The federal government reopened last Friday and is fully funded through February 15. That means the U.S. Department of Agriculture (USDA) and other agencies affected by the shutdown have begun efforts to resume their normal operations. Most immediately, USDA has begun to take steps to mitigate some of the hardship resulting from the shutdown, including ensuring the solvency of the Supplemental Nutritional Assistance Program (SNAP) and reopening Farm Services Administration offices. With USDA back up and running, department officials can now refocus on implementing the 2018 Farm Bill, which included several provisions of interest to the dairy industry. IDFA will be closely monitoring USDA’s progress to:

  1. Change the Class I mover;
  2. Reauthorize the Dairy Forward Pricing Program;
  3. Craft the newly authorized SNAP fluid milk incentive program; and
  4. Rollout the new Dairy Margin Coverage Program.

The Class I mover change, which is subject to publication in the Federal Register, can go into effect no earlier than May 1, 2019.  However, that implementation date may slip as a result of the shutdown. With regard to the Dairy Forward Pricing Program, USDA only has to publish notification of the reauthorization of the program in the Federal Register. Implementation of the Healthy Fluid Milk Incentive Projects will take longer to stand up as it does not have any mandatory money and is a new program.

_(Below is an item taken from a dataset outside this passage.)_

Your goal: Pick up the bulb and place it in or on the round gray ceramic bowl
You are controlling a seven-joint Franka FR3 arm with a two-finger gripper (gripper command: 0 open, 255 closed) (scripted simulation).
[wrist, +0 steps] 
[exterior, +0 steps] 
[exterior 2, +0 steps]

Finally, the new Dairy Margin Coverage Program is not an entirely new program, but a replacement of the Margin Protection Program, which was set to take effect on January 1, 2019, but has been delayed because of the shutdown.

USDA is working diligently to meet its statutory obligations with respect to implementing the 2018 Farm Bill, and IDFA will share further updates as we receive more information on USDA’s progress.